With the intraclass correlation coefficient (ICC) we tested the similarity of the T1 and T2 scores for pre-injury EQ-5D summary score and EQ-VAS score. The ICC both catches intercept and constant effects between T1 and T2. We constructed Bland-Altman plots with limits of agreement to visually represent agreement between T1 and T1 EQ-5D and EQ-VAS. We also investigated differences between T1 and T2 pre-injury EQ-5D profiles with some detail, by dichotomizing the T1-T2 change: any level change was assigned score 1, otherwise it was 0. We finally used the five level indicators of the EQ-5D as numerical variable, resulting in a simple profile sum. The change of this sum was used to compare T2 with T1, which assumes that an upward level change in one domain may compensate a downward level change on another domain (levels 1/0/− 1).

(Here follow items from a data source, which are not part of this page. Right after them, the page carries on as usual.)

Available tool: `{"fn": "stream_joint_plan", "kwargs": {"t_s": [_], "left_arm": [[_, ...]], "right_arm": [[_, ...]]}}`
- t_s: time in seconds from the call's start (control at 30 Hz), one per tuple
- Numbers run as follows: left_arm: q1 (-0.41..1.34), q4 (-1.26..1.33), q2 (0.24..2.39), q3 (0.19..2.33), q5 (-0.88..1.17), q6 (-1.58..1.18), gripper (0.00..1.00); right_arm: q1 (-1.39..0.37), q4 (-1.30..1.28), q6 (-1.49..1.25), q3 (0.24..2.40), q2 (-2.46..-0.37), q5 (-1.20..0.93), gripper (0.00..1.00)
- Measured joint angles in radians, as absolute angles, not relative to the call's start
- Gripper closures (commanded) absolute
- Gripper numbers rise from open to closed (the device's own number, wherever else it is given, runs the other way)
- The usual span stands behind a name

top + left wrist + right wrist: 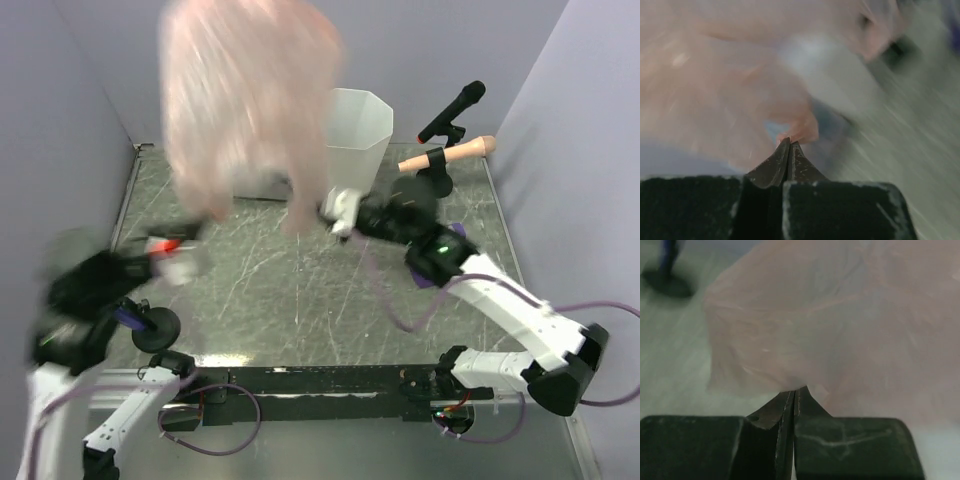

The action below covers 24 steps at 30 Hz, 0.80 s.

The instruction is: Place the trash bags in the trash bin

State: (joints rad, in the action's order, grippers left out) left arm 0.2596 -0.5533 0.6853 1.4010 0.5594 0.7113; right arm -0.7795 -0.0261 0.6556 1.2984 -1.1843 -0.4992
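A large, thin pink trash bag (250,100) billows in the air above the back of the table, blurred by motion. The left gripper (198,232) is shut on its lower left corner, and in the left wrist view the shut gripper (789,143) pinches a fold of the pink trash bag (730,80). The right gripper (336,220) is shut on the lower right corner. In the right wrist view this gripper (796,390) nips the edge of the trash bag (840,325). The white faceted trash bin (362,130) stands upright just behind the right gripper, partly hidden by the bag.
A black microphone (452,110) on a stand and a tan-handled tool (455,154) are at the back right, beside the bin. A black round-based stand (155,324) sits by the left arm. Grey walls close in the table on the left, back and right.
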Motion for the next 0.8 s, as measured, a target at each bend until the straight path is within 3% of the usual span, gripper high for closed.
{"fn": "stream_joint_plan", "kwargs": {"t_s": [0.13, 0.2, 0.27, 0.37, 0.53, 0.8], "left_arm": [[0.256, -0.995, 0.684, 1.005, 0.604, 0.907, 0.99], [0.255, -1.122, 0.652, 0.944, 0.62, 0.881, 1.0], [0.257, -1.126, 0.583, 0.967, 0.643, 0.812, 0.99], [0.26, -1.063, 0.53, 1.074, 0.666, 0.671, 0.99], [0.261, -0.847, 0.635, 1.191, 0.572, 0.448, 0.99], [0.26, -0.438, 0.957, 1.478, 0.099, 0.299, 0.99]], "right_arm": [[-0.758, -0.297, 0.74, 0.903, -1.121, -0.567, 1.0], [-0.762, -0.458, 0.74, 0.773, -1.05, -0.598, 1.0], [-0.774, -0.508, 0.717, 0.778, -0.984, -0.616, 1.0], [-0.781, -0.463, 0.638, 0.952, -0.942, -0.614, 1.0], [-0.773, -0.213, 0.507, 1.195, -1.019, -0.511, 1.0], [-0.733, 0.067, 0.469, 1.617, -1.406, -0.295, 1.0]]}}
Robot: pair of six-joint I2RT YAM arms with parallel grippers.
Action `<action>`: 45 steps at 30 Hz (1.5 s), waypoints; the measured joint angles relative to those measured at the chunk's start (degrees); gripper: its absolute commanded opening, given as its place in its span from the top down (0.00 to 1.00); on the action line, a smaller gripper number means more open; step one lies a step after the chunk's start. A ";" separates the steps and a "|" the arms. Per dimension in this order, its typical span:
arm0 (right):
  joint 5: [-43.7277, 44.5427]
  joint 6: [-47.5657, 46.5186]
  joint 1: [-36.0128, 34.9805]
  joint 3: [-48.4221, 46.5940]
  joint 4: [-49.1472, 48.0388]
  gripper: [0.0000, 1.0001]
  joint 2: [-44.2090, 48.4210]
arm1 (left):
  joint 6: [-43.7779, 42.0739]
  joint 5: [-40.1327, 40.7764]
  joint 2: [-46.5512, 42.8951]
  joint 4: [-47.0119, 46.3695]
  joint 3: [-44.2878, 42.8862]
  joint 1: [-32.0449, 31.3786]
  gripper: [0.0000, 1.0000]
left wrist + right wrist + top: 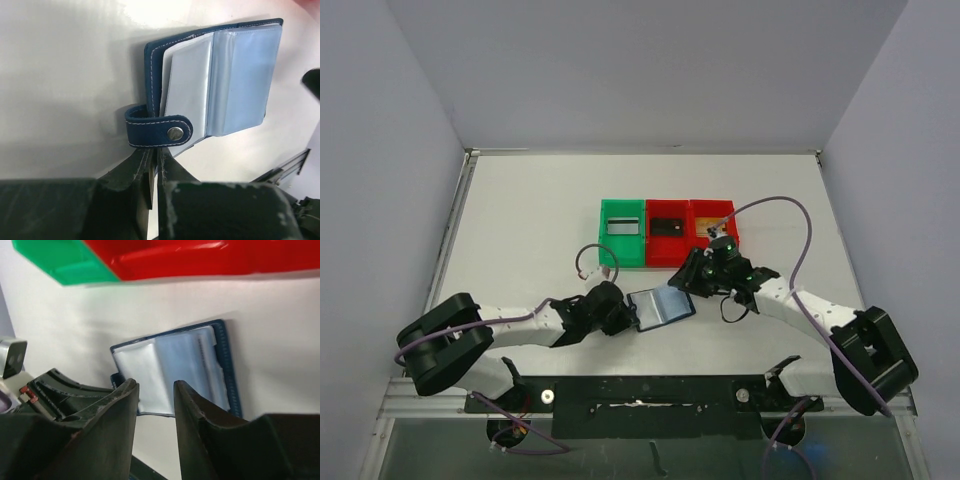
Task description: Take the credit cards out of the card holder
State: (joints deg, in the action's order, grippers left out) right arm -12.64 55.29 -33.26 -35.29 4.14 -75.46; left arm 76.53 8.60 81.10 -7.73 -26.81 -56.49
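Note:
The card holder (662,308) lies open in front of the bins, a navy wallet (240,75) with pale blue sleeves (185,365); I see no card in the sleeves. A silver-grey credit card (622,227) lies in the green bin, a black one (667,227) in the middle red bin, a gold-tan one (706,232) in the right red bin. My left gripper (154,150) is shut, its tips against the lower edge of the snap strap (159,131); whether the strap is pinched I cannot tell. My right gripper (155,385) hovers open and empty over the wallet's near side.
The green bin (606,250) and two red bins (665,258) stand side by side behind the wallet. The right arm's purple cable (800,230) loops over the table's right half. Grey walls close off the left, right and back.

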 measured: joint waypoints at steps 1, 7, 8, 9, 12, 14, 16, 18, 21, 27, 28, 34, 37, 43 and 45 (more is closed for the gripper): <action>0.74 -0.68 1.64 0.00 1.38 0.60 1.46 | -1.44 -0.02 0.35 0.52 -0.74 0.09 1.00; 1.60 -4.42 6.86 0.15 7.06 0.56 3.96 | -9.27 -0.11 2.51 4.20 -5.73 0.35 1.00; 1.09 -4.81 6.95 0.33 7.43 0.55 3.96 | -10.14 -0.13 2.60 4.70 -6.23 0.35 1.00; 0.46 -5.16 6.97 0.59 7.63 0.55 3.96 | -11.15 -0.22 2.62 5.18 -6.64 0.35 1.00; -0.92 -5.42 6.97 1.36 8.13 0.52 4.00 | -13.14 -0.28 2.62 5.81 -7.13 0.35 1.00; -1.62 -5.44 6.95 1.92 8.48 0.51 4.00 | -14.27 -0.33 2.62 6.25 -7.10 0.35 1.00; -2.21 -5.46 6.97 2.32 8.61 0.51 4.00 | -15.41 -0.52 2.60 6.43 -7.10 0.44 1.00; -3.23 -5.49 6.95 2.45 8.59 0.52 3.76 | -16.59 -1.05 2.60 6.51 -7.17 0.70 1.00; -5.05 -5.57 6.91 2.47 7.80 0.54 2.49 | -18.27 -1.79 2.60 7.26 -7.78 0.96 1.00; -6.64 -5.57 6.14 2.51 6.47 0.56 0.50 | -20.41 -2.71 2.60 7.76 -8.33 1.16 1.00; -6.73 -5.57 5.99 2.51 6.36 0.56 0.44 | -20.65 -2.89 2.60 7.80 -8.35 1.18 1.00; -6.51 -5.53 5.20 2.51 6.25 0.53 -0.96 | -21.84 -3.50 2.60 8.17 -8.70 1.22 1.00; -5.60 -5.55 4.46 2.51 6.71 0.51 -0.96 | -22.12 -3.80 2.60 8.33 -8.70 1.36 1.00; -3.41 -5.66 3.52 1.77 8.68 0.51 -0.46 | -22.75 -4.31 2.60 8.63 -8.72 1.49 1.00; -3.30 -5.81 3.52 1.75 9.05 0.51 -0.28 | -22.77 -4.37 2.60 8.83 -8.72 1.49 1.00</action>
State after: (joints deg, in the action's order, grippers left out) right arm -15.94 49.47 -29.74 -33.54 13.19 -75.75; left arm 53.76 4.23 83.70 1.10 -35.53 -55.00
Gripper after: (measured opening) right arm 0.491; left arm 0.029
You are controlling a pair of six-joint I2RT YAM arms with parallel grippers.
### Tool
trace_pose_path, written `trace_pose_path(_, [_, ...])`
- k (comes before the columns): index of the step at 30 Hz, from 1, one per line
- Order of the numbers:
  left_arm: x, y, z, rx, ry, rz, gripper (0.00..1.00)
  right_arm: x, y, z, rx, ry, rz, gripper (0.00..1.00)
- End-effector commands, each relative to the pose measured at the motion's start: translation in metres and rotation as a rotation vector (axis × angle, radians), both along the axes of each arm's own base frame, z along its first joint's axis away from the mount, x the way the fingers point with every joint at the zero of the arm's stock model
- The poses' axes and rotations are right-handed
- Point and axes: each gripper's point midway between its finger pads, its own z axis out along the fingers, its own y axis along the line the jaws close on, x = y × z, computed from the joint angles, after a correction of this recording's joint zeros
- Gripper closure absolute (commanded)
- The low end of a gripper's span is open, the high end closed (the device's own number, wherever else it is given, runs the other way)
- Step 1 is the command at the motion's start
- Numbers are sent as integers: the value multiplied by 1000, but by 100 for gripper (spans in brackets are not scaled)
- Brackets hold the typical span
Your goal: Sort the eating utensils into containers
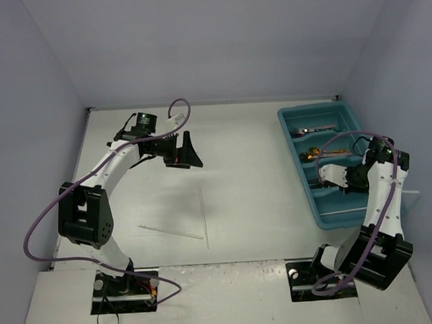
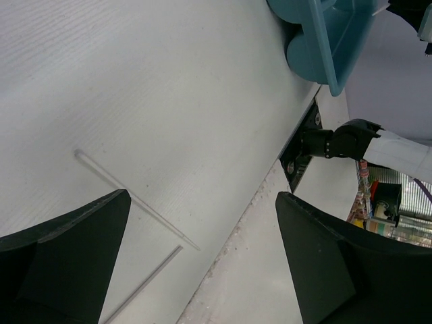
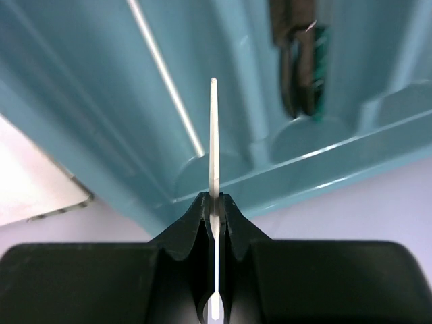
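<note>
No text, label, brand, number or sign is legible in any view. The small coloured objects (image 2: 375,202) at the right of the left wrist view are too blurred to read.

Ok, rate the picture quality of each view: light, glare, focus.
Top external: even, soft light, though the two white sticks barely stand out from the table. Left wrist: the left gripper is dark and featureless, the table sharp. Right wrist: the right gripper is black, the held stick crisp, with glare along the tray rim.
</note>
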Motion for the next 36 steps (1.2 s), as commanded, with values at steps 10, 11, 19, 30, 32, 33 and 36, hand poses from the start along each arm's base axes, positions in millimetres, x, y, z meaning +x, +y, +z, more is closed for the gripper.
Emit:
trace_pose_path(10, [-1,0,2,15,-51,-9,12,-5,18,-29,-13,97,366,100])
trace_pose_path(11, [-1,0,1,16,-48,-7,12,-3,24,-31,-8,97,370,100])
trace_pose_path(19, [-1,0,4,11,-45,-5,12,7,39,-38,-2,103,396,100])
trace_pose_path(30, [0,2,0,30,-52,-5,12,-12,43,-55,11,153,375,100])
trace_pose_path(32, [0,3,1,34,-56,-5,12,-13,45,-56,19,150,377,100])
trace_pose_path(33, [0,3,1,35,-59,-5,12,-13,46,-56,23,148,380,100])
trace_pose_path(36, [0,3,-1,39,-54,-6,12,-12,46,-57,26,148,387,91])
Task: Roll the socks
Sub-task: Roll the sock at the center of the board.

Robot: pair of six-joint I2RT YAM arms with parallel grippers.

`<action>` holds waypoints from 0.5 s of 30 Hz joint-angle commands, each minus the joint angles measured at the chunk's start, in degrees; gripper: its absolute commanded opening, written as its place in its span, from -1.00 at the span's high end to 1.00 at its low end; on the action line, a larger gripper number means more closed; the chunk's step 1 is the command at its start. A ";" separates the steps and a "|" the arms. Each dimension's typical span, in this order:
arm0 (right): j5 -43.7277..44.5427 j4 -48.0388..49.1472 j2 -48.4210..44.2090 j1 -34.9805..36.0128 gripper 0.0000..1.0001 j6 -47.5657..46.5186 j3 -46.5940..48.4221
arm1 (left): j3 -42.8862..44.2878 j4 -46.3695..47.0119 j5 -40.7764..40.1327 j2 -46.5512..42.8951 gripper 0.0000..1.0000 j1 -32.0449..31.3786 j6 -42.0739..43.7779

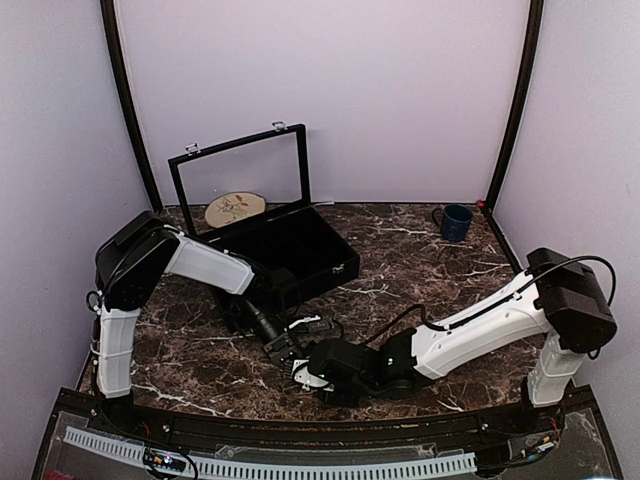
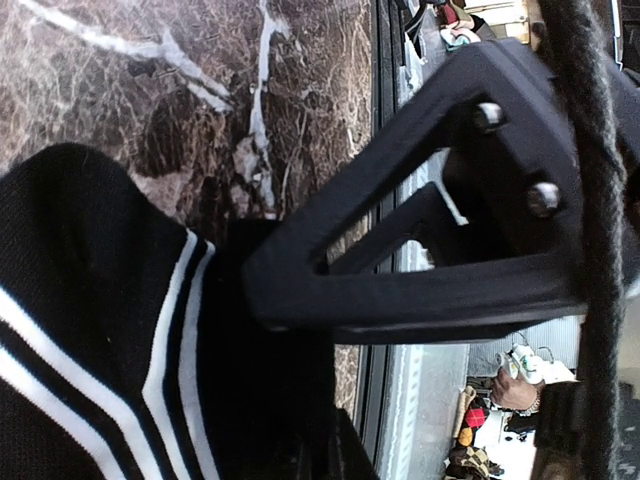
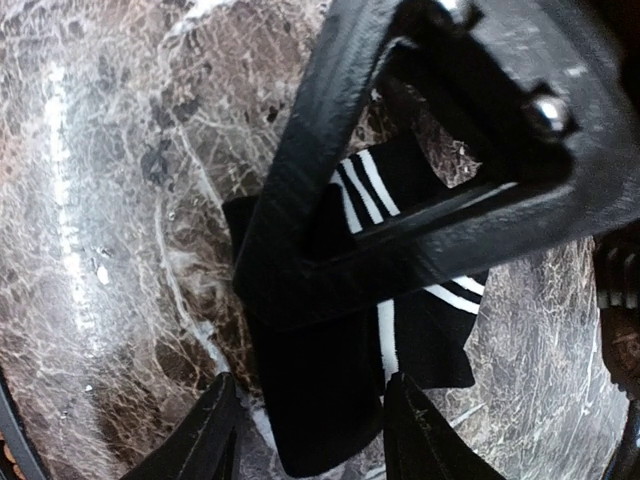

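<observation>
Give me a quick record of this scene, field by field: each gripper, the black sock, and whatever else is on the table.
left gripper: shut on the black sock, near the table's front edge
right gripper: open, fingers either side of the same sock
black sock: on the table, white stripes showing
other things: open black case, blue mug far right, round wooden disc behind the case

Sock (image 3: 330,410) on table (image 1: 420,260), before case (image 1: 300,255); mug (image 1: 455,222) behind right.
</observation>
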 commanded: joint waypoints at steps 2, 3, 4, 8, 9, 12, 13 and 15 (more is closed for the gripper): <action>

We predicted a change, either increase or decrease, in pre-injury EQ-5D profile and EQ-VAS (yes or no) from the socio-demographic factors, injury severity level (ISS < 16 and ISS ≥ 16) and PTSD status (yes or no). Univariate and multivariable logistic regression analysis was applied, with backward deletion (deselection criterion p < 0.05).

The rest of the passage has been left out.